** Opening RECORDS TO PROCESS block **

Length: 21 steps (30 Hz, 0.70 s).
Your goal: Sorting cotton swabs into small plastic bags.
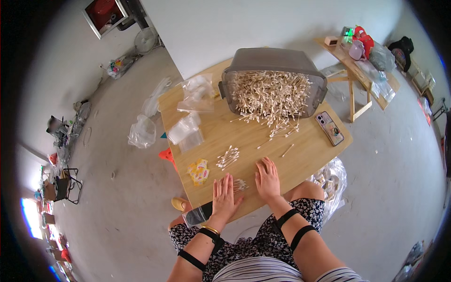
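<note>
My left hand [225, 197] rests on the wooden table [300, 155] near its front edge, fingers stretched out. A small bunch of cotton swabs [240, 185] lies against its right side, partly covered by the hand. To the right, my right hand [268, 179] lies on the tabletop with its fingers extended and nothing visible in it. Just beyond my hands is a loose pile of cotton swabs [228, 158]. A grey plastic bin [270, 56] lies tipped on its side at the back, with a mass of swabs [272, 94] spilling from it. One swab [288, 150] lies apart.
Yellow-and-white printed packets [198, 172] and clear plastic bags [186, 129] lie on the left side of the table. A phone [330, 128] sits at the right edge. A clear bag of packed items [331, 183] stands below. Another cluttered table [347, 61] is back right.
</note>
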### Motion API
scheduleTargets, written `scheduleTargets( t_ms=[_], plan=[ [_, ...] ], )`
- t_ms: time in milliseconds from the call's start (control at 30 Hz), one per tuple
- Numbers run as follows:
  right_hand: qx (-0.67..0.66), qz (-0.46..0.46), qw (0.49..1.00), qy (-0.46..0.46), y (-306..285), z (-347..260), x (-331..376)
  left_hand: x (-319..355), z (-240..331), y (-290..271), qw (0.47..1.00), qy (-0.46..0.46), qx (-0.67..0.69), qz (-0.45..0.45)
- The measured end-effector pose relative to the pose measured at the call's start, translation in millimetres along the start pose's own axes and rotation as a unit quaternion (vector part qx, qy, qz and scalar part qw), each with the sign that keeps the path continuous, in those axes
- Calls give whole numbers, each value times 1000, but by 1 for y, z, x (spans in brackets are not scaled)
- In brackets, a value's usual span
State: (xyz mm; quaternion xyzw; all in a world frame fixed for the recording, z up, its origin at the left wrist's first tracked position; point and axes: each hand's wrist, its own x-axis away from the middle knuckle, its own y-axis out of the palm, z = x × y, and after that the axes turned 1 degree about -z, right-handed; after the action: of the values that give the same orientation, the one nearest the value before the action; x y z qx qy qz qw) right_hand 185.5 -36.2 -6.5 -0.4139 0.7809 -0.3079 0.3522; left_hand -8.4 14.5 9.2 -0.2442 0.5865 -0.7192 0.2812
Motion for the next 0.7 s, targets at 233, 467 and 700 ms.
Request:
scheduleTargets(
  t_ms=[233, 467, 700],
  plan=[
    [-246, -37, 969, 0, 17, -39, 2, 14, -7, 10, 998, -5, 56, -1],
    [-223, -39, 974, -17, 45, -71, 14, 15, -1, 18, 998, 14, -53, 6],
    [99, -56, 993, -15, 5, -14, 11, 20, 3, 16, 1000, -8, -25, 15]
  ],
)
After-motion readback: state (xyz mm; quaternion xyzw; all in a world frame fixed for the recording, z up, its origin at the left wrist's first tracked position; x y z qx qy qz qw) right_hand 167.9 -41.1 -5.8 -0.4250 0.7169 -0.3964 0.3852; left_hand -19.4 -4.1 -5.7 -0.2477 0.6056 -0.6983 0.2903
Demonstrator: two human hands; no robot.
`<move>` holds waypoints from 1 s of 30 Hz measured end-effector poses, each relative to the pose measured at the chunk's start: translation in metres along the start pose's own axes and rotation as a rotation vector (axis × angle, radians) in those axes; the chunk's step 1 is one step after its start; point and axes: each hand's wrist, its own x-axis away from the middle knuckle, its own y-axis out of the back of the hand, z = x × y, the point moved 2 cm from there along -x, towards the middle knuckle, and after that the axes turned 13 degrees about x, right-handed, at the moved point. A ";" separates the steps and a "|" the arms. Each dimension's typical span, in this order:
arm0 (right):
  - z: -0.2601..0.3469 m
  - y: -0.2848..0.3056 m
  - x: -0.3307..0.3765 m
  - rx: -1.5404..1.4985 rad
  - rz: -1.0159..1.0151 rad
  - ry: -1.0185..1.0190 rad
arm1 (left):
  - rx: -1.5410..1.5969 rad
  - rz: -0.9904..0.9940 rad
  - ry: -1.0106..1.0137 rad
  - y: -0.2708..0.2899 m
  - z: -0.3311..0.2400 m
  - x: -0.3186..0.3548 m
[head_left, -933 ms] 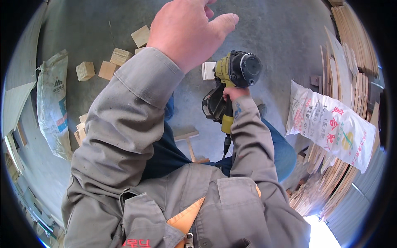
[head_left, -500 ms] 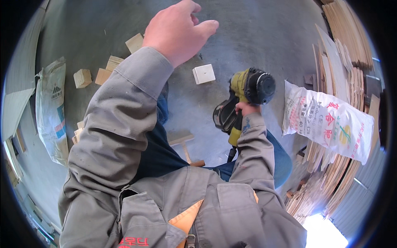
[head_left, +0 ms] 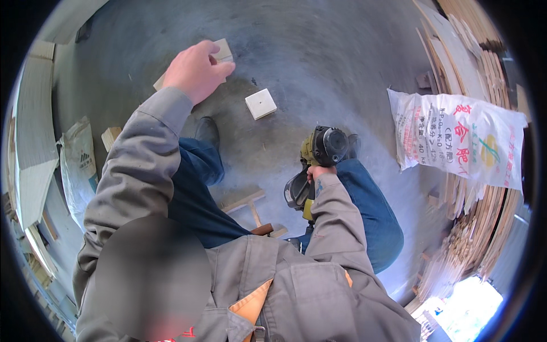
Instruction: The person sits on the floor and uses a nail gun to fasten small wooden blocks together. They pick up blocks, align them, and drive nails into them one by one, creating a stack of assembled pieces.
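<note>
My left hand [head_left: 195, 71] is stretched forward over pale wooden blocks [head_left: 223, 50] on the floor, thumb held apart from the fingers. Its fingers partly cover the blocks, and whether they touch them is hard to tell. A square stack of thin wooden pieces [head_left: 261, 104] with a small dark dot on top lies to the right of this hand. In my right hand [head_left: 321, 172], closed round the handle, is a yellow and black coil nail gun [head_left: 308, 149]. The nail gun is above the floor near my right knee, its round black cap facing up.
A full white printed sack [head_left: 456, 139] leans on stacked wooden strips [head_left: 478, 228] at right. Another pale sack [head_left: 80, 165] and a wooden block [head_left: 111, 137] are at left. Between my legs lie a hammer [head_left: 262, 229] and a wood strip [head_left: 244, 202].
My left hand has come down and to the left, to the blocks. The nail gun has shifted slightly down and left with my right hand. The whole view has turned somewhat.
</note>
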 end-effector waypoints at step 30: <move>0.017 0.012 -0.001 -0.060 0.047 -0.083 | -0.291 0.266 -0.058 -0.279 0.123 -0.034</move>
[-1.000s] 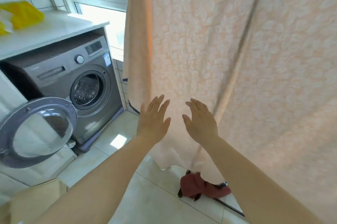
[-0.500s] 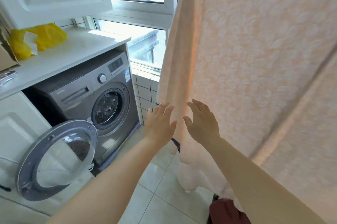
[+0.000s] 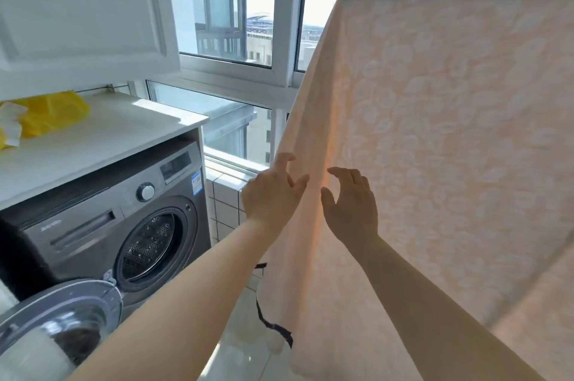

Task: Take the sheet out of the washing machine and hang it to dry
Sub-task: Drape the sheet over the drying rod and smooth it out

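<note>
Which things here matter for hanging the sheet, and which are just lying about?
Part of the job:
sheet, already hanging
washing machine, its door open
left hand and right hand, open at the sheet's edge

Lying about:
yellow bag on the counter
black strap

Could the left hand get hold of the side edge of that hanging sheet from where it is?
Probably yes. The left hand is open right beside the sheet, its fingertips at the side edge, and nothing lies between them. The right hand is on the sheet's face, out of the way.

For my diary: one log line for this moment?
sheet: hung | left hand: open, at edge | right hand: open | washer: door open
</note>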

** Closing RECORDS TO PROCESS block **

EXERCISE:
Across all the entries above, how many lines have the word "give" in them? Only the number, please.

ANSWER BELOW:
2